Introduction

Hydrogen sulphide is endogenously produced in the mammalian vasculature from the amino acids cysteine and homocysteine by the pyridoxal-5′-phosphate-dependent enzyme cystathionine-γ-lyase (CSE; EC 4.4.1.1) (reviewed in Whiteman and Moore [1]). Vascular H2S acts as an endothelium- and KATP-channel-dependent vasodilator [1] and plasma and serum H2S levels in rodents and healthy humans are reported to be in the range 40–80 µmol/l [1]. Higher levels of H2S have been observed in animal models of endotoxic and haemorrhagic shock, in which pharmacological inhibition of CSE using d,l-propargylgycline significantly increased blood pressure and survival (reviewed in Li et al. [2]). Conversely, lower H2S levels were reported in animal models of hypertension, in which the administration of H2S ‘donors’ decreased blood pressure [1]. These observations are consistent with the role of H2S as an endogenous vasodilator.

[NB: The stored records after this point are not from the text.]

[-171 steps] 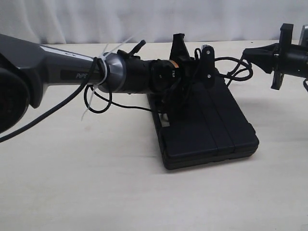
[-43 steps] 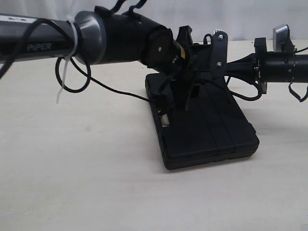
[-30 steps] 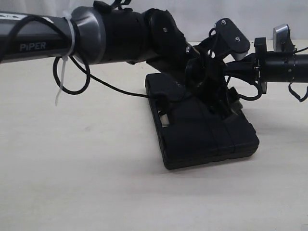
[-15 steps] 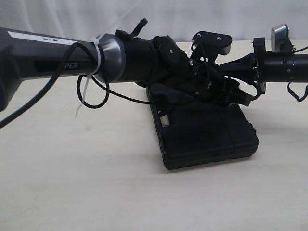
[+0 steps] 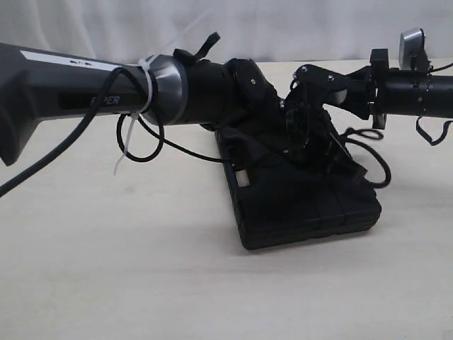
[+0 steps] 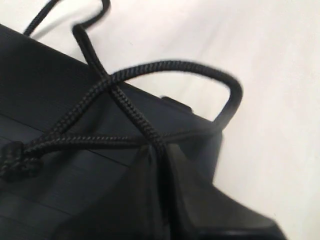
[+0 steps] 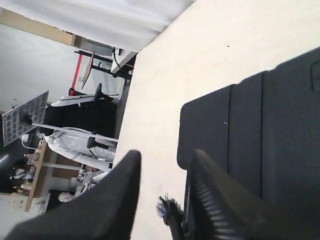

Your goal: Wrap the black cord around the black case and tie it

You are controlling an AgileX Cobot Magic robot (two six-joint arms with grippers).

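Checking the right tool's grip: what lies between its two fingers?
In the right wrist view the right tool stands open. The frayed end of the black cord sits in the gap, close beside one finger, with bare table behind.

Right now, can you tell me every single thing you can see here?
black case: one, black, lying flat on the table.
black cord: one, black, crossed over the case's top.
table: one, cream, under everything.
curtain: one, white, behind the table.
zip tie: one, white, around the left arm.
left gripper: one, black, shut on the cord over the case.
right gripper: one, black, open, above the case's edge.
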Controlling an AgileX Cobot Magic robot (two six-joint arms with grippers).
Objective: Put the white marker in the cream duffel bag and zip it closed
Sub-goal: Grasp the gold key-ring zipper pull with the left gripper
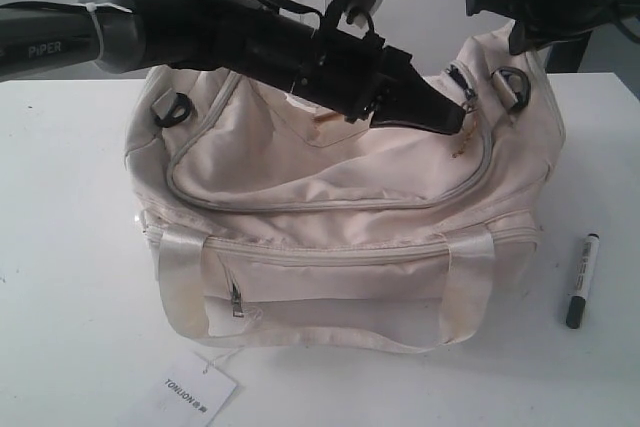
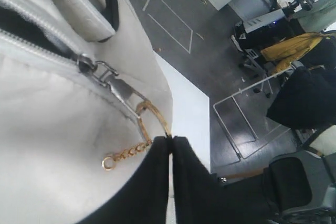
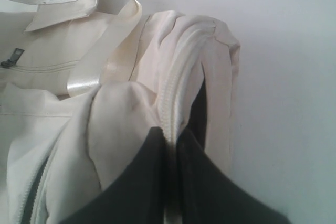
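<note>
**Exterior view, read left to right.** A white table bears the cream duffel bag at its middle, with the front zip pocket turned to the camera. A white paper tag is seen on the table just before the bag's left front corner. The left arm is extended from the left edge across the top of the bag, and the left gripper is placed at the bag's right shoulder.

In the left wrist view its fingers are pressed together, and the ring of the gold chain pull is pinched between their tips. The loose chain end rests on the fabric. The zipper slider is found just beside the pull, and a dark gap is visible between the zipper's rows beyond it.

Farther right, the right gripper is set at the bag's upper right end. Its jaws are nearly closed, and a fold of bag fabric with the zipper's end is clamped between them. At far right the white marker is seen lying flat on the table, outside the bag and apart from it, with its dark cap pointed toward the camera.
</note>
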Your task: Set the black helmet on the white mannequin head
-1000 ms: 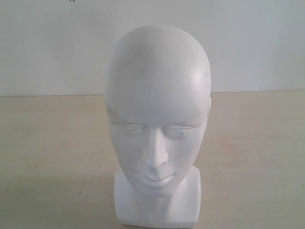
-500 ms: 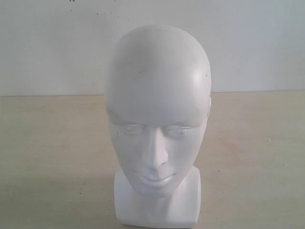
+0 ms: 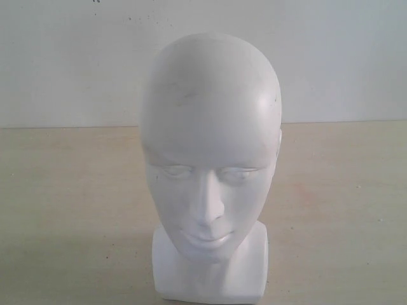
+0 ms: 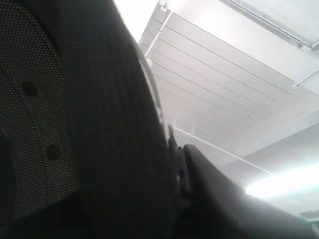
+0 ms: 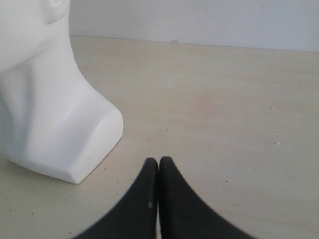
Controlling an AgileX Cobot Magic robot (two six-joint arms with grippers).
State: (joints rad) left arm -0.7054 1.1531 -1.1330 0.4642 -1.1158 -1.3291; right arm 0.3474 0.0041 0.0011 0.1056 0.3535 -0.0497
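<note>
Matte black helmet point(image 4: 99, 124), its mesh-padded lining filling the left wrist view, is clamped by its rim in the left gripper point(image 4: 175, 174), with the ceiling behind it. The smooth white mannequin head point(image 3: 210, 146) stands bare on the pale wooden table point(image 3: 63, 190). The right gripper point(image 5: 158, 167), jaws pressed together and empty, hovers beside its neck base.

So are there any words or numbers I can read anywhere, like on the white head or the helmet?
None can be read: no words, numbers, labels or signs show on the white head, the table, the wall or the dotted inside of the helmet.
</note>
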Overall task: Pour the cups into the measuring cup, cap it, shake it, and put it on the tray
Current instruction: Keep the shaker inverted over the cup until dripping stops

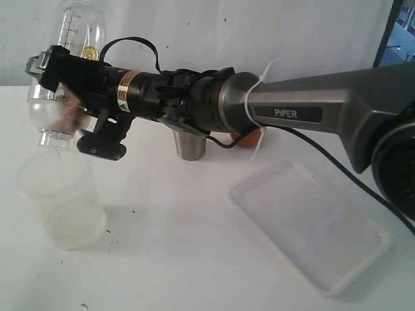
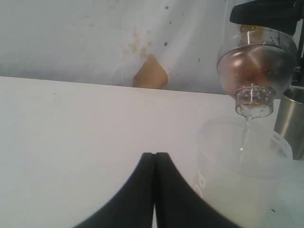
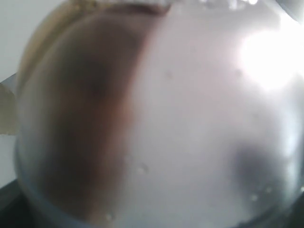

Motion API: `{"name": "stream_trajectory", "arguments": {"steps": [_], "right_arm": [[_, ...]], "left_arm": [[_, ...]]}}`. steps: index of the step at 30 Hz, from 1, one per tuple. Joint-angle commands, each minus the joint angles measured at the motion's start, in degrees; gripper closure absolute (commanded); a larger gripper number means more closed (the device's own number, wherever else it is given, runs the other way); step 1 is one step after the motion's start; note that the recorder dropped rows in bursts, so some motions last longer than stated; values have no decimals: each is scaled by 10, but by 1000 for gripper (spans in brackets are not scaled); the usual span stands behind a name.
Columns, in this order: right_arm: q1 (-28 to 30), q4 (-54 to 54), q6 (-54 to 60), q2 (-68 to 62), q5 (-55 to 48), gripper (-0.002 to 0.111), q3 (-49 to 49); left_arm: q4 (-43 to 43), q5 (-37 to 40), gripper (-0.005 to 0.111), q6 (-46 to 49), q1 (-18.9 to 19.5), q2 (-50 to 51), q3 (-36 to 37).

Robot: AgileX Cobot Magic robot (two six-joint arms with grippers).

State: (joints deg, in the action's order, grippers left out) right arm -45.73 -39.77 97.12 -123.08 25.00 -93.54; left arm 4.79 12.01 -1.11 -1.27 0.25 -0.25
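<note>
My right gripper reaches across to the far left and is shut on the clear measuring cup, which it holds upside down. The domed cap is on the cup, neck downward. In the left wrist view a thin stream runs from the cap's neck into the frosted plastic cup below. The measuring cup fills the right wrist view as a blur. The steel tumbler and the brown wooden cup stand behind the arm. The white tray lies at the right. My left gripper is shut on nothing, low over the table.
The frosted cup stands at the front left, directly beneath the cap, with pale liquid in it. The right arm's dark body spans the table above the tumbler. The steel tumbler stands just past the frosted cup in the left wrist view.
</note>
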Motion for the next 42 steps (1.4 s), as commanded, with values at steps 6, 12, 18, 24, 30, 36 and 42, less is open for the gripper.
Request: {"name": "stream_trajectory", "arguments": {"steps": [6,12,18,24,30,36,42], "right_arm": [[0,-10,14,13,12,108,-6],[0,-11,20,13,12,108,-6],[0,-14,48,13,-4,108,-6],[0,-21,51,13,-10,108,-6],[0,-21,51,13,-10,108,-6],[0,-21,51,13,-10,108,-6],[0,-21,51,13,-10,108,-6]], "left_arm": [[-2,-6,107,-1,-1,-2,3],[-2,-6,107,-1,-1,-2,3],[-2,-6,107,-1,-1,-2,3],[-2,-6,107,-1,-1,-2,3],[-2,-6,107,-1,-1,-2,3],[-2,-6,107,-1,-1,-2,3],[-2,-6,107,-1,-1,-2,3]]}}
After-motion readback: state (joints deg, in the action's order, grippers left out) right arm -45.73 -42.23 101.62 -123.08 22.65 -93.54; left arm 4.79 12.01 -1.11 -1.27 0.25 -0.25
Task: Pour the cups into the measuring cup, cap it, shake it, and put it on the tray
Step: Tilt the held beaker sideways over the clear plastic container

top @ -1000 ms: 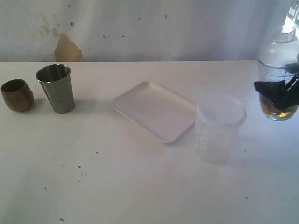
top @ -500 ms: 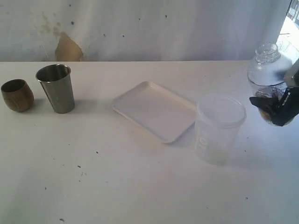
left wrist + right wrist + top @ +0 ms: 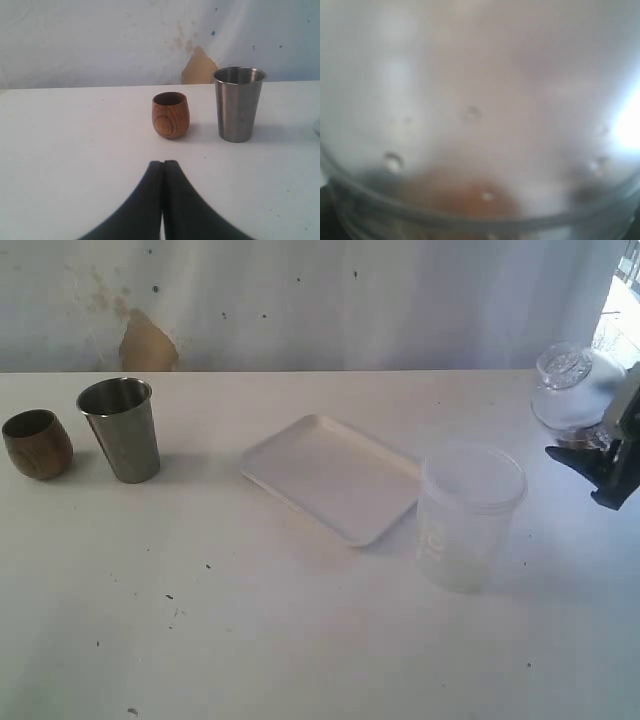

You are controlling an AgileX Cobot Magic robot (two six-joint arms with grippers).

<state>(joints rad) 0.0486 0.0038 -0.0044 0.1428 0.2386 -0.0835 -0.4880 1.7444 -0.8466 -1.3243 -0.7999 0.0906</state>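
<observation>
- The right gripper (image 3: pixel 603 468) has swung the clear vessel (image 3: pixel 572 390) over. A second ago it hung upright at the desk's right edge; now it is tipped, mouth towards the desk's middle.
- Its fingers are clamped on the vessel's lower part. This is probably the measuring cup, though no marks show.
- The left gripper (image 3: pixel 163 166) has its fingers pressed together, holding nothing, and faces the wooden cup (image 3: pixel 37 443) and the steel tumbler (image 3: pixel 120 430).
- Both cups have stayed put near the left edge, so no pouring has begun.
- The tray (image 3: pixel 330 477) waits mid-desk, with the frosted tub (image 3: pixel 468 516) just beside it.
</observation>
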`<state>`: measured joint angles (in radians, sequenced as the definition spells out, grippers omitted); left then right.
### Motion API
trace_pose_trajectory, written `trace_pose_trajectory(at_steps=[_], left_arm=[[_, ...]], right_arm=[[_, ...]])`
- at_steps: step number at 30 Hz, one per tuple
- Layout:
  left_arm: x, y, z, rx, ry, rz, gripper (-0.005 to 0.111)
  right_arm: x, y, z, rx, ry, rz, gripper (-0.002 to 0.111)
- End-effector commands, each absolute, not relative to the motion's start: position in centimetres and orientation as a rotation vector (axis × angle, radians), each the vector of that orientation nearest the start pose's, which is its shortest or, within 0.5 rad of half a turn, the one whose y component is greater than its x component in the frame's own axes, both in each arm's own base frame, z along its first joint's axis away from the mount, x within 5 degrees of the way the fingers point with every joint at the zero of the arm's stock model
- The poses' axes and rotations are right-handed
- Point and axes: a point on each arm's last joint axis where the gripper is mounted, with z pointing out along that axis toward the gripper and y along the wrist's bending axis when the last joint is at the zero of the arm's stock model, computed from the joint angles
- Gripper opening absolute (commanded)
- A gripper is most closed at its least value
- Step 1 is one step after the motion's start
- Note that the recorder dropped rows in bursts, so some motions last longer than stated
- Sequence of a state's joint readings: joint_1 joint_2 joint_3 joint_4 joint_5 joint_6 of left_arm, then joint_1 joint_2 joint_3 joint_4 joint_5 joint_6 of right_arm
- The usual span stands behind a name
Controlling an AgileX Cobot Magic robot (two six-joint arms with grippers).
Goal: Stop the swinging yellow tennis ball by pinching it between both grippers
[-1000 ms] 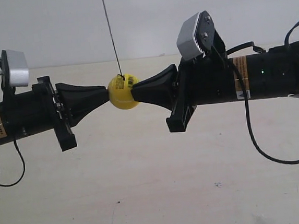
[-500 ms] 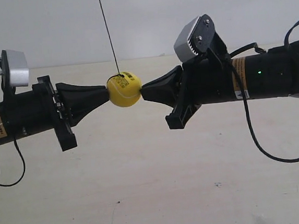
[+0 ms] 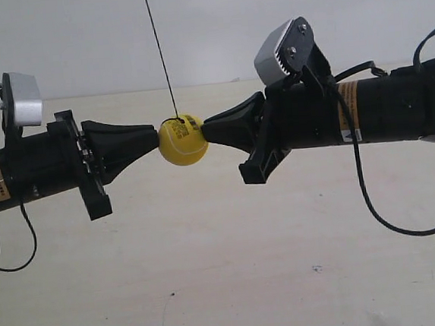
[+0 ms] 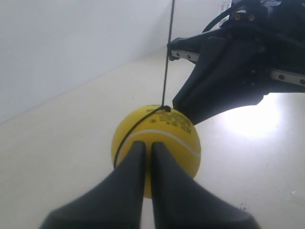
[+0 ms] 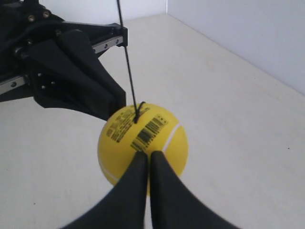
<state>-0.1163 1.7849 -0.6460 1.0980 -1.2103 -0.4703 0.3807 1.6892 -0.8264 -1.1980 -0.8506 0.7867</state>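
Bright yellow fuzzy tennis ball [image 3: 182, 142], hung on a thin black string [image 3: 160, 53], is found in mid-air between the black pointed left gripper [image 4: 147, 145] and the black pointed right gripper [image 5: 145, 155], which are aimed at each other along one level line, so that it lies straight ahead of each tip. Each gripper is seen clenched shut, its tip set against an opposite side of the ball. The contact spots are hidden by the grippers' own tips, so the firmness of the pinch cannot be judged, and the string's upper end is cut off.
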Motion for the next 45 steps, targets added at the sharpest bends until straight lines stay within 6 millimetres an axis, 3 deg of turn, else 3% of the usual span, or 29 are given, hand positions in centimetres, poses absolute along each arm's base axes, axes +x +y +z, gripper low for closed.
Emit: trace_pose_trajectory(at_steps=[1,36,40,45], left_arm=[[27.7,-11.0,17.7,0.909,1.471,-0.849,0.005],[27.6,-11.1,17.6,0.929,1.469,-0.854,0.005],[27.8,-10.6,17.6,0.912,1.476,-0.84,0.005],[28.3,-9.4,17.6,0.84,1.514,-0.839,0.005]], right_arm=[[27.8,18.2,21.6,-1.068,1.585,0.855,0.0],[28.0,18.2,21.2,-1.058,1.588,0.87,0.0],[28.5,17.7,21.0,-1.049,1.652,0.772,0.0],[28.6,16.8,22.1,-1.024,1.703,0.621,0.0]])
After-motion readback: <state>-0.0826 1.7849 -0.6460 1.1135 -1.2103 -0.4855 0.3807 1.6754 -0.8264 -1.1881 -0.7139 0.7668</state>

Recently, a role for H2S in the aetiology of diabetes has been suggested. Pancreatic synthesis of H2S is markedly elevated in the streptozotocin (STZ) rat [3], in which biphasic effects on beta cells have been observed; at low concentrations, H2S inhibited insulin release through KATP-dependent/Ca2+-independent mechanisms [4], whereas higher levels induced beta cell death through endoplasmic-reticular-stress-dependent pathways [5]. However, plasma H2S levels were lower after STZ treatment [3]. Similarly, in the NOD mouse, plasma levels of H2S and the responsiveness of vascular tissue to endothelium-dependent vasodilators, such as acetylcholine, declined and aortic synthesis of H2S were also progressively reduced as diabetic pathology increased [6].

Since there is increased risk of hypertension and cardiovascular disease and loss of vascular responsiveness to endogenous vasodilators in individuals with type 2 diabetes mellitus and obesity, we investigated whether there would also be a loss of vasodilatory H2S in type 2 diabetes and obesity.

Methods

Participants

Participants were recruited from advertisements in the local community. Individuals were excluded from the study if they had suffered a stroke or myocardial infarction, or had uncontrolled hypertension (>160/90 mmHg). Participants with type 2 diabetes were also excluded if they were treated with insulin. Additional exclusion criteria are listed in the Electronic Supplementary Material (ESM). Three study groups were recruited: (1) lean men (BMI < 25.0 kg/m2) (n = 11); (2) age-matched overweight men (BMI > 25.0 kg/m2) (n = 16); and (3) age-matched men with type 2 diabetes who were BMI matched (to within ±2 kg/m2) to the overweight non-diabetic men (n = 11). Participants’ characteristics are shown in Table 1. All assessments were performed in a temperature-controlled laboratory (22.0 ± 0.5°C) with the participants having fasted from 22:00 hours the previous evening and having taken no medication on the morning (09:00 hours) of the tests. All patients provided written informed consent. The study was approved by the Devon and Torbay Ethics Committee and was performed in accordance with principles of the Declaration of Helsinki.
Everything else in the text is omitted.